Please transcribe the listing in its entirety, character for character.

The data
----------

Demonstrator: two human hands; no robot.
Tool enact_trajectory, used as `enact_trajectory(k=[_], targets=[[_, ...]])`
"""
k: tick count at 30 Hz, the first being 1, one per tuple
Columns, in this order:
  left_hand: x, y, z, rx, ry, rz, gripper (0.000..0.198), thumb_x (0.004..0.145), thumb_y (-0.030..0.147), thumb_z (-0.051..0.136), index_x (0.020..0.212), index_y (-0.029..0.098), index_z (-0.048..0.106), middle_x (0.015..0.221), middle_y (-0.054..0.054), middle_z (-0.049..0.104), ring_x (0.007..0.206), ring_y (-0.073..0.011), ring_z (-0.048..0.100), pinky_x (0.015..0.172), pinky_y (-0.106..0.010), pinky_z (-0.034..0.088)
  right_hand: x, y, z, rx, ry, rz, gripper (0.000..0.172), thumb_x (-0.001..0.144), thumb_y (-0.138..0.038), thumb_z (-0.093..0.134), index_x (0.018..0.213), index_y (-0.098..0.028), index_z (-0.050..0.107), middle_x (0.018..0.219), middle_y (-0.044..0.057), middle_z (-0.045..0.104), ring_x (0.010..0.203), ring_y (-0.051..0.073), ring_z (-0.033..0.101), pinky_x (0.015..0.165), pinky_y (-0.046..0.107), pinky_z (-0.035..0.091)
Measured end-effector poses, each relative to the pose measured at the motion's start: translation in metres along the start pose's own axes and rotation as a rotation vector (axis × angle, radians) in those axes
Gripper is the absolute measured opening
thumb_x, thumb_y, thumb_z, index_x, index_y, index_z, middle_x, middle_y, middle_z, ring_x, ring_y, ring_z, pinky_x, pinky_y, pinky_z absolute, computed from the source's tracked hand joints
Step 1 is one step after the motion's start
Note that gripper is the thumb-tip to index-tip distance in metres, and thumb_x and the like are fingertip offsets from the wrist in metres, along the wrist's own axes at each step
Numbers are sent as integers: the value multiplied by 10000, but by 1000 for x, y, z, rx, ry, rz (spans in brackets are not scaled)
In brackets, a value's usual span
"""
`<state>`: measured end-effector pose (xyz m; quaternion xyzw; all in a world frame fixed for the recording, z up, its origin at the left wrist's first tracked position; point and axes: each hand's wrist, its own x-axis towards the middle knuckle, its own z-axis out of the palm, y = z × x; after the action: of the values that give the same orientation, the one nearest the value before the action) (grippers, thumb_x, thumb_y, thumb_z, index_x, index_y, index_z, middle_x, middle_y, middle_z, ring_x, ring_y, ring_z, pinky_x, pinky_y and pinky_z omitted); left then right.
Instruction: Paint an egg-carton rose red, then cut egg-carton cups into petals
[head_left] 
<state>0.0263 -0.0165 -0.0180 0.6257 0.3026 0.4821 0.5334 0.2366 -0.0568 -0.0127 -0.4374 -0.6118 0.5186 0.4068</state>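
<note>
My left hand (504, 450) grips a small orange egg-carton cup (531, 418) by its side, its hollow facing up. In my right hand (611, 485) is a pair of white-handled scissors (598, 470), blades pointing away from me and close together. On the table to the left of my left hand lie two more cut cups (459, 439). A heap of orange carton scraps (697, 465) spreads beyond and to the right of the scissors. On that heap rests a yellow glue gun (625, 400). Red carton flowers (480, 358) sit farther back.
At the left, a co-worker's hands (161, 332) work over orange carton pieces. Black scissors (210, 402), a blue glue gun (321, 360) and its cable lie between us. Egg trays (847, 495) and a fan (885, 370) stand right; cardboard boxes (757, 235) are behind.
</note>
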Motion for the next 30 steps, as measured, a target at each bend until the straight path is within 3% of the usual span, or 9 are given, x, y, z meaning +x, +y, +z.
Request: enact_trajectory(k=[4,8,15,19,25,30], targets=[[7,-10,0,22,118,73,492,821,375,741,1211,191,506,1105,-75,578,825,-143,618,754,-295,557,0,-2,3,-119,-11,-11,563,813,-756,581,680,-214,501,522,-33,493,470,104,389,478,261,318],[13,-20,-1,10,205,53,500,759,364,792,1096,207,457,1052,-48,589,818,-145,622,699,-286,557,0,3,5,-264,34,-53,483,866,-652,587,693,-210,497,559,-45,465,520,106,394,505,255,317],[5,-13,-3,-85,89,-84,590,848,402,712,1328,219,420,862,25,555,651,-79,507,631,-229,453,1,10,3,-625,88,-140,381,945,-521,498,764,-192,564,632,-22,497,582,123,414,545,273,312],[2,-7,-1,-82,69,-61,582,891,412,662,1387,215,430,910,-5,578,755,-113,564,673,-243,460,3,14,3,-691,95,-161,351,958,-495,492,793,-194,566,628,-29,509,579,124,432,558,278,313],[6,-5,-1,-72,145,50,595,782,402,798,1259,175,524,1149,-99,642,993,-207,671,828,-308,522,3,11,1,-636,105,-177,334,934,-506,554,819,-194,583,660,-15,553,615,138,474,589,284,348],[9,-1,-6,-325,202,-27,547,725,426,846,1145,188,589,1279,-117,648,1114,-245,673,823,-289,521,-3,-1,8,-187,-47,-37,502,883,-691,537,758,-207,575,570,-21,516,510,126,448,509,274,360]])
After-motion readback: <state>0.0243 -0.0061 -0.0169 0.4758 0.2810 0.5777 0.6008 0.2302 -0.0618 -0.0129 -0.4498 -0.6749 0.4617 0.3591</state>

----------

Output below
Demonstrator: two human hands; no robot.
Tool enact_trajectory, used as `enact_trajectory(k=[_], targets=[[_, ...]])`
"""
k: tick count at 30 Hz, the first being 1, one per tuple
Columns, in this order:
  left_hand: x, y, z, rx, ry, rz, gripper (0.000..0.198), thumb_x (0.004..0.145), thumb_y (-0.030..0.147), thumb_z (-0.051..0.136), index_x (0.020..0.212), index_y (-0.029..0.098), index_z (-0.048..0.106), middle_x (0.015..0.221), middle_y (-0.054..0.054), middle_z (-0.049..0.104), ring_x (0.007..0.206), ring_y (-0.073..0.011), ring_z (-0.048..0.100), pinky_x (0.015..0.172), pinky_y (-0.106..0.010), pinky_z (-0.034..0.088)
  right_hand: x, y, z, rx, ry, rz, gripper (0.000..0.172), thumb_x (-0.001..0.144), thumb_y (-0.138..0.038), thumb_z (-0.093..0.134), index_x (0.018..0.213), index_y (-0.098..0.028), index_z (-0.050..0.107), middle_x (0.018..0.219), middle_y (-0.044..0.057), middle_z (-0.045..0.104), ring_x (0.010..0.203), ring_y (-0.051..0.073), ring_z (-0.033..0.101), pinky_x (0.015..0.165), pinky_y (-0.046..0.107), pinky_z (-0.035..0.091)
Measured end-effector poses, each relative to the pose measured at the motion's start: translation in metres along the start pose's own axes and rotation as a rotation vector (axis × angle, radians) in those axes
Gripper is the absolute measured opening
thumb_x, thumb_y, thumb_z, index_x, index_y, index_z, middle_x, middle_y, middle_z, ring_x, ring_y, ring_z, pinky_x, pinky_y, pinky_z absolute, computed from the source's tracked hand joints
Step 1 is one step after the motion's start
Note that gripper is the thumb-tip to index-tip distance in metres, and thumb_x and the like are fingertip offsets from the wrist in metres, along the wrist's own axes at each step
Numbers are sent as integers: the value multiplied by 10000, but by 1000 for x, y, z, rx, ry, rz (spans in brackets are not scaled)
In brackets, a value's usual span
"""
`<state>`: measured end-effector pose (xyz m; quaternion xyzw; all in a world frame fixed for the recording, z up, its origin at the left wrist's first tracked position; point and axes: each hand's wrist, its own x-axis towards the middle knuckle, its own z-axis out of the palm, y = z × x; after the action: of the values that give the same orientation, the one nearest the value before the action) (grippers, thumb_x, thumb_y, thumb_z, index_x, index_y, index_z, middle_x, middle_y, middle_z, ring_x, ring_y, ring_z, pinky_x, pinky_y and pinky_z omitted); left then right.
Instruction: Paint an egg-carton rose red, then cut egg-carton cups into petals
[head_left] 
<state>0.0263 -0.0165 -0.0180 0.6257 0.3026 0.4821 0.5334 0.2366 -0.0568 -0.0127 -0.4374 -0.6118 0.5186 0.4068</state>
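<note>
My left hand (504, 450) grips a small orange egg-carton cup (531, 418) by its side, its hollow facing up. In my right hand (611, 485) is a pair of white-handled scissors (598, 470), blades pointing away from me and close together. On the table to the left of my left hand lie two more cut cups (459, 439). A heap of orange carton scraps (697, 465) spreads beyond and to the right of the scissors. On that heap rests a yellow glue gun (625, 400). Red carton flowers (480, 358) sit farther back.
At the left, a co-worker's hands (161, 332) work over orange carton pieces. Black scissors (210, 402), a blue glue gun (321, 360) and its cable lie between us. Egg trays (847, 495) and a fan (885, 370) stand right; cardboard boxes (757, 235) are behind.
</note>
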Motion for the next 30 steps, as measured, a target at each bend until the straight path is within 3% of the usual span, or 9 are given, x, y, z meaning +x, +y, +z.
Request: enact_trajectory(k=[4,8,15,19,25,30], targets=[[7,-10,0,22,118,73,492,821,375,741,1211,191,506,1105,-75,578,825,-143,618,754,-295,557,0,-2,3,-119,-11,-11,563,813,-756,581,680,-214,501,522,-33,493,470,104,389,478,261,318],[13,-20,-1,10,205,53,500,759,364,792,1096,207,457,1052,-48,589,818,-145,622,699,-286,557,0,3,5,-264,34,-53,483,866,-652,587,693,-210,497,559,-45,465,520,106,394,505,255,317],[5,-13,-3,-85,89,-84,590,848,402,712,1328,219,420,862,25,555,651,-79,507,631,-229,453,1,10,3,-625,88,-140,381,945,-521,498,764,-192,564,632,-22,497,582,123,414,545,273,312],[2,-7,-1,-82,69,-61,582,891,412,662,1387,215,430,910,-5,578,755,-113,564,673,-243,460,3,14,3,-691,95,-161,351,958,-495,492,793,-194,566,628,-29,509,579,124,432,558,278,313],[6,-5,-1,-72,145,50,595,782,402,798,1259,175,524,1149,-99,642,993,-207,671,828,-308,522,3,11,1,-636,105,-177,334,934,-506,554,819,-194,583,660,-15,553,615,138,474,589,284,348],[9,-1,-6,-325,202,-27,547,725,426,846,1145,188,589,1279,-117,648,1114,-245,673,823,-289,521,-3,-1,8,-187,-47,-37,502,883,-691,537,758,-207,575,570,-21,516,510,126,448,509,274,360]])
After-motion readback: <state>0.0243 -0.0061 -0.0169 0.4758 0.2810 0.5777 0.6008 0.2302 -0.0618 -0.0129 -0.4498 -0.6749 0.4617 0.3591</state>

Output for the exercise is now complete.